Il mio anno di riposo e oblio – Ottessa Moshfegh
(trad. Gioia Guerzoni)
Feltrinelli editore (I ed. 2018)
Romanzo interessante. Il tema trattato, il disagio esistenziale di una ragazza WASP, bellissima e ricca all'alba del nuovo millennio, sembra la sceneggiatura di un film hollywoodiano e presenta almeno due rischi evidenti: manca di originalità e presta il fianco a semplificazioni e facili cadute nei luoghi comuni (che comunque nel romanzo ci sono, soprattutto nella descrizione dei personaggi secondari). La bravura di Moshfegh consiste nel saper operare una scelta narrativa coraggiosa e controcorrente: il sonno come medicina per superare i traumi e resettare un'esistenza ingarbugliata, mettere la sordina ai sentimenti, scendere per un giro dalla giostra della vita per poi ripartire in maniera diversa.
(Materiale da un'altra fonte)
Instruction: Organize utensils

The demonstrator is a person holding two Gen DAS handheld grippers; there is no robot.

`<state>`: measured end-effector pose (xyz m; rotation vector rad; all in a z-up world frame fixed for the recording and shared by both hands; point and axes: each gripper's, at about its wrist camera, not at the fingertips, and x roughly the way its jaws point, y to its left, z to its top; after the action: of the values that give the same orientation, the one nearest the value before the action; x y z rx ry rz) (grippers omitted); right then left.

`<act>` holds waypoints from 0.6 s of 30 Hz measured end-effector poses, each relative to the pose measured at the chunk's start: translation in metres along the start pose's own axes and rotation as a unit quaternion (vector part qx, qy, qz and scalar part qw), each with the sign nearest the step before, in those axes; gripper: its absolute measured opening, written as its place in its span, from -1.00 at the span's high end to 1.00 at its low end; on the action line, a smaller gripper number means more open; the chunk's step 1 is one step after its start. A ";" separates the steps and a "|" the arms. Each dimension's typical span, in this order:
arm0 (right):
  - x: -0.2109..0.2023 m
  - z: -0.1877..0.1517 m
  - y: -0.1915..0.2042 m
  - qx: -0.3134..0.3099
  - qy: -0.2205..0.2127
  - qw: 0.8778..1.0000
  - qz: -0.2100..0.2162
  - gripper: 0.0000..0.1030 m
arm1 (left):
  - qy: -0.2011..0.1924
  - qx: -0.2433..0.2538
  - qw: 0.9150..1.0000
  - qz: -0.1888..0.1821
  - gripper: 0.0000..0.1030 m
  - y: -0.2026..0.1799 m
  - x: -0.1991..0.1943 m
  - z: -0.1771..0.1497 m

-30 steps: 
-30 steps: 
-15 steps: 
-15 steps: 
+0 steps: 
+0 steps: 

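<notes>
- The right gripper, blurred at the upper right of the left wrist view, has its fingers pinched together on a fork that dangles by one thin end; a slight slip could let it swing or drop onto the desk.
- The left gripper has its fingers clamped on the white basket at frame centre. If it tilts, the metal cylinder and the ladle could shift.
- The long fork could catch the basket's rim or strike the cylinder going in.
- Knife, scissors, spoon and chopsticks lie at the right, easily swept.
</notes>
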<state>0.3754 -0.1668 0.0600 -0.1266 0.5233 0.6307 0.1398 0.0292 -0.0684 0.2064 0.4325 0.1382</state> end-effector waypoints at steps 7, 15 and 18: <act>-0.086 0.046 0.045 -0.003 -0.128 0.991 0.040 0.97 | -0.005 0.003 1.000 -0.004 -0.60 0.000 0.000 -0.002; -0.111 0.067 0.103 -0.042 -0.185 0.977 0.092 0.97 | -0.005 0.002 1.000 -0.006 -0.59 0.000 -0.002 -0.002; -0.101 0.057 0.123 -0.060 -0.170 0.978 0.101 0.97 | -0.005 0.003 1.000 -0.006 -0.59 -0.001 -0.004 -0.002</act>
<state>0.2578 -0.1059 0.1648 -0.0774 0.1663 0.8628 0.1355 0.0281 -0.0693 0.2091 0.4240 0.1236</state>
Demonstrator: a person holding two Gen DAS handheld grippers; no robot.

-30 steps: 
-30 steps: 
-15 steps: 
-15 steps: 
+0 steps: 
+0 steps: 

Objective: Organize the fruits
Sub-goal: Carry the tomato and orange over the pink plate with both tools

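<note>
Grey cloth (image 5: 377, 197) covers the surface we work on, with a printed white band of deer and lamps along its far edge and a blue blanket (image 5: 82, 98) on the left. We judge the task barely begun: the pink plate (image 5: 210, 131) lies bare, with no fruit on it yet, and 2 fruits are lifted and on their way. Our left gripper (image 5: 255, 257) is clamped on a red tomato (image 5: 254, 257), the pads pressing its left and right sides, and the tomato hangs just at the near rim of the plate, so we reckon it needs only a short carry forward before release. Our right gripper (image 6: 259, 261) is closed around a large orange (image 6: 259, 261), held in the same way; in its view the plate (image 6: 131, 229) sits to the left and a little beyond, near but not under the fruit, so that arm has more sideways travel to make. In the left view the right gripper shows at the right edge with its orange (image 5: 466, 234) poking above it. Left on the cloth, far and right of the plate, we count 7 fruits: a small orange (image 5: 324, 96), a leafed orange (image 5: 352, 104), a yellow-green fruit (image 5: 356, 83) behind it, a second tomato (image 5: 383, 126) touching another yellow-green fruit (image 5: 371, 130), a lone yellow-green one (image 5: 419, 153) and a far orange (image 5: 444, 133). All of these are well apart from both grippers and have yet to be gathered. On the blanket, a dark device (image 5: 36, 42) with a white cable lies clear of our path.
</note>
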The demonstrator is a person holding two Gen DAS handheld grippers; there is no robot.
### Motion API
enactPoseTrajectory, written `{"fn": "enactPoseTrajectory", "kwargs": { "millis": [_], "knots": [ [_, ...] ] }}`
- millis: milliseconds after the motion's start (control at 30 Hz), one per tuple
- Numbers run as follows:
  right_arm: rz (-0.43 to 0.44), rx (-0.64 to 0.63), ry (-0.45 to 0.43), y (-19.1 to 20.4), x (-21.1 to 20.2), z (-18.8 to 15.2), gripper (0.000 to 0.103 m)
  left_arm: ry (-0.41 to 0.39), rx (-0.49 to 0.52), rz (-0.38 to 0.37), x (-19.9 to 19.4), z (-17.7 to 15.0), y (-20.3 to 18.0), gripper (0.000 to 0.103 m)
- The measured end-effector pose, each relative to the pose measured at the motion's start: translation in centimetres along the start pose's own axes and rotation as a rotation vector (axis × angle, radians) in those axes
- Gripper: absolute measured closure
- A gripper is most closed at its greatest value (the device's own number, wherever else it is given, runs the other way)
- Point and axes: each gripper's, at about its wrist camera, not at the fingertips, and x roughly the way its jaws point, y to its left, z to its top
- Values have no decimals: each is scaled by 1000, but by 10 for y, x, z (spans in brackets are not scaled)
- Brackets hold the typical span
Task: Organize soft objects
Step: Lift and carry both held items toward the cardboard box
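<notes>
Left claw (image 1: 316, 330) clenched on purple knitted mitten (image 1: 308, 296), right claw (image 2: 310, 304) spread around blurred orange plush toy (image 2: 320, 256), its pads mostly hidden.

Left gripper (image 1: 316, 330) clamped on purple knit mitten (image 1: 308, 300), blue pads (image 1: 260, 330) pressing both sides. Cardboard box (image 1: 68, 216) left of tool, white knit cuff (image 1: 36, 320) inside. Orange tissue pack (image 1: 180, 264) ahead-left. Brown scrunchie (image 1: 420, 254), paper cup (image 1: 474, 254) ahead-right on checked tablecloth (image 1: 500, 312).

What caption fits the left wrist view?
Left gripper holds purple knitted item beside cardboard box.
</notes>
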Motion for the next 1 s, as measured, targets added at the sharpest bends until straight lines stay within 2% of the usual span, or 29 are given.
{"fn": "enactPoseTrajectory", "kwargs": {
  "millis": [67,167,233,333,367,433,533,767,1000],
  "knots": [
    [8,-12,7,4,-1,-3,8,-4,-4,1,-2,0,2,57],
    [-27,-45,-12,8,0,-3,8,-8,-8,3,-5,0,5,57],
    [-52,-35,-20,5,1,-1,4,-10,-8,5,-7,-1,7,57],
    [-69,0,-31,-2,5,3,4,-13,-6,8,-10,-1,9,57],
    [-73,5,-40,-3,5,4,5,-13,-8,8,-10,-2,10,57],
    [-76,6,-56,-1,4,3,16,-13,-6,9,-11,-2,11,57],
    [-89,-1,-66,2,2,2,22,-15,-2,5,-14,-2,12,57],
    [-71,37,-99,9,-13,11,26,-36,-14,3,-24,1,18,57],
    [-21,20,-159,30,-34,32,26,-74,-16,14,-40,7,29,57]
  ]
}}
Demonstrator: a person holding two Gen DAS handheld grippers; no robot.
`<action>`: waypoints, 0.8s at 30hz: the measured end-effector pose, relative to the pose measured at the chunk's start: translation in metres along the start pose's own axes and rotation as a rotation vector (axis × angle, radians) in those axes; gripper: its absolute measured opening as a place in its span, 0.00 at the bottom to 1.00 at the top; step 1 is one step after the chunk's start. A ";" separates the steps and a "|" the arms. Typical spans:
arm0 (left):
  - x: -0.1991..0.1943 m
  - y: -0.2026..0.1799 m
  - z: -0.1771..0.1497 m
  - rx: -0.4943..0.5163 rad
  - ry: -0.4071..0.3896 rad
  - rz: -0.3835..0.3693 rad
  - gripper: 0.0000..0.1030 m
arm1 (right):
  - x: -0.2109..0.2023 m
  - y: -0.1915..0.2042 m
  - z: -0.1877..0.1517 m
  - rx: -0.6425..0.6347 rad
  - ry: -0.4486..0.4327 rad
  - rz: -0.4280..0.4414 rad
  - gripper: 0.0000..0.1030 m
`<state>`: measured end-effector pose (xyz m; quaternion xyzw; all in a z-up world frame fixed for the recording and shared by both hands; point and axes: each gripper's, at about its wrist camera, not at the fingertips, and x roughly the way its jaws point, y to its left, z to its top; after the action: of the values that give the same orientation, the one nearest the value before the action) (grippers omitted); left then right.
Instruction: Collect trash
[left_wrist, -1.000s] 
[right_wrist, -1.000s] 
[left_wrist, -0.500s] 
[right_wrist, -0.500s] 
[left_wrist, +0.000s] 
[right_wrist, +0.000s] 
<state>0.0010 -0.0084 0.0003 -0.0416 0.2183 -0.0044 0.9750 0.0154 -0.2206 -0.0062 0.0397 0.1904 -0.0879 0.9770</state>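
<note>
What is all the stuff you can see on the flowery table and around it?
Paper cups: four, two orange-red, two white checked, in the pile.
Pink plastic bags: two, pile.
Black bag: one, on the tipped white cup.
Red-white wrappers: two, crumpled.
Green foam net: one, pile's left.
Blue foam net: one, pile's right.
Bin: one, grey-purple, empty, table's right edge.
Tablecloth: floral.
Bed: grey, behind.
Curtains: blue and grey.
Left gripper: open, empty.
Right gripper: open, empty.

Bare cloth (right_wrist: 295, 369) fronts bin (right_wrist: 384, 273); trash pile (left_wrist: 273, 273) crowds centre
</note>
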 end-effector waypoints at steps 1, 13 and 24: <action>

Ma non è tutto qui, con una scrittura essenziale priva di lampi particolari, sostenuta da venature di humor nero che provano a renderla meno scarna, l'autrice riesce a tratteggiare una protagonista dalla personalità complessa, ricca di sfaccettature, che sfugge alle schematizzazioni e si rivela capace di interpretare un ruolo di Bartleby contemporaneo in maniera credibile.
Allargando il ragionamento dal particolare all'universale, ne risulta un romanzo che rappresenta anche un invito a non fermarsi all'apparenza delle cose, alla semplicità che copre la complessità, alla velocità che nasconde la lentezza, al convenzionale che sopraffà l'individualismo.
"Il dolore non è l'unico banco di prova per crescere, mi dissi. Il sonno aveva funzionato. Mi sentivo morbida e calma e sentivo le cose. Era una bella sensazione."